Kannaiyah eventually follows Rani, finding out Muthaiya is Rani's real father, thus, revealing to Velaayi. Muthaiya persuades Rani, to marry Kannaiyah, ending up rejected. Muthaiya, then meets Thambi, showing Rani as his own daughter; persuading Thambi, to reject Rani. Thambi reluctantly nods in an agreement to cast certain aspersions, as a drama, to cheat Rani. Rani mistakenly believes this, reaching to Velayi. Muthaiya's health considerably deteriorates, allowing Kannaiyah to lead the office. Thambi and Kannaiyah, hold up a petty dispute, resulting in Thambi's resignation from the office. Velaayi prepares for engagement, between Rani and Kannaiyah. Thambi attends the engagement, visiting Muthaiya; his honesty exposes the plot to Rani. Cancelling the engagement. Velaayi and Kannaiyah, try to blackmail with the letter, which Muthaiya wrote, before the capsize of the boat. However, Muthaiya showed no concerns, preparing to face the consequences. This results in a report, to the enforcement officials about Muthiah's letter. However, after a series of events, it was acknowledged that his first wife, is still alive. Rani's caretaker, read the news that Muthaiya is arrested. Kannaiyah telephones this matter to Velaayi, planning to kill Muthaiya's first wife. Raman (as an operator of the office) spies this, informing Thambi and Rani.
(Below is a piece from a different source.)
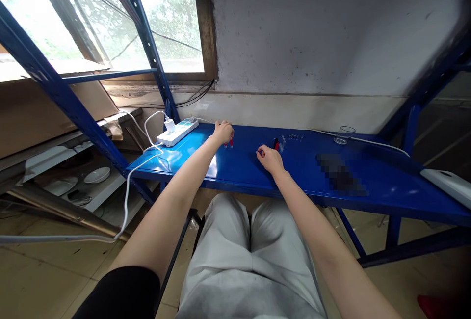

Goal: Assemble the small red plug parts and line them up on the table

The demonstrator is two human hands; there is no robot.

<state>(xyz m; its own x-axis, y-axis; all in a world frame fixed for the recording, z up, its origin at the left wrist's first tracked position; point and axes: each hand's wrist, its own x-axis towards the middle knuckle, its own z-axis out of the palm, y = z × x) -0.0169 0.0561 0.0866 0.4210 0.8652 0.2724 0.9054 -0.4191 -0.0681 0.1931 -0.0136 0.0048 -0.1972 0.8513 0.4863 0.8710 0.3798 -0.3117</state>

Thambi rushes to save Rani's mother. During the fight, both Velaayi and Kannaiyah are killed. Rani and Thambi, get united once again.

== Soundtrack ==
The soundtrack was composed by Viswanathan–Ramamoorthy, with lyrics by Kannadasan.

Track listing
| No. | Title | Singer(s) | Length |
|---|---|---|---|
| 1. | "Athai Magal" | P. Susheela | 3:39 |
| 2. | "Ithuvarai Neengal" | T. M. Soundararajan, P. Susheela | 5:06 |
| 3. | "Ondru Engal" | T. M. Soundararajan, L. R. Eswari | 4:26 |
| 4. | "Pallakku Vanga" | T. M. Soundararajan | 4:31 |
| 5. | "Parakkum Panthu" | T. M. Soundararajan, P. Susheela | 4:20 |
| 6. | "Vaadiamma Vaadi" | L. R. Eswari, P. Susheela, L. R. Anjali | 5:05 |
| 7. | "Athai Magal Rathinathai" | T. M. Soundararajan |  |
| 8. | "Unnai Nambinal" | P. Susheela |  |

== Reception ==
T. M. Ramachandran in Sport and Pastime wrote, "While the somewhat breezy sequences of the film find favour with a large section of the public, it is not wanting in subtly-directed scenes. Ramanna, [...] has produced and directed this film with cleverness". Kanthan of Kalki praised Ramanna's direction and handling of the story, except for the courtroom scenes.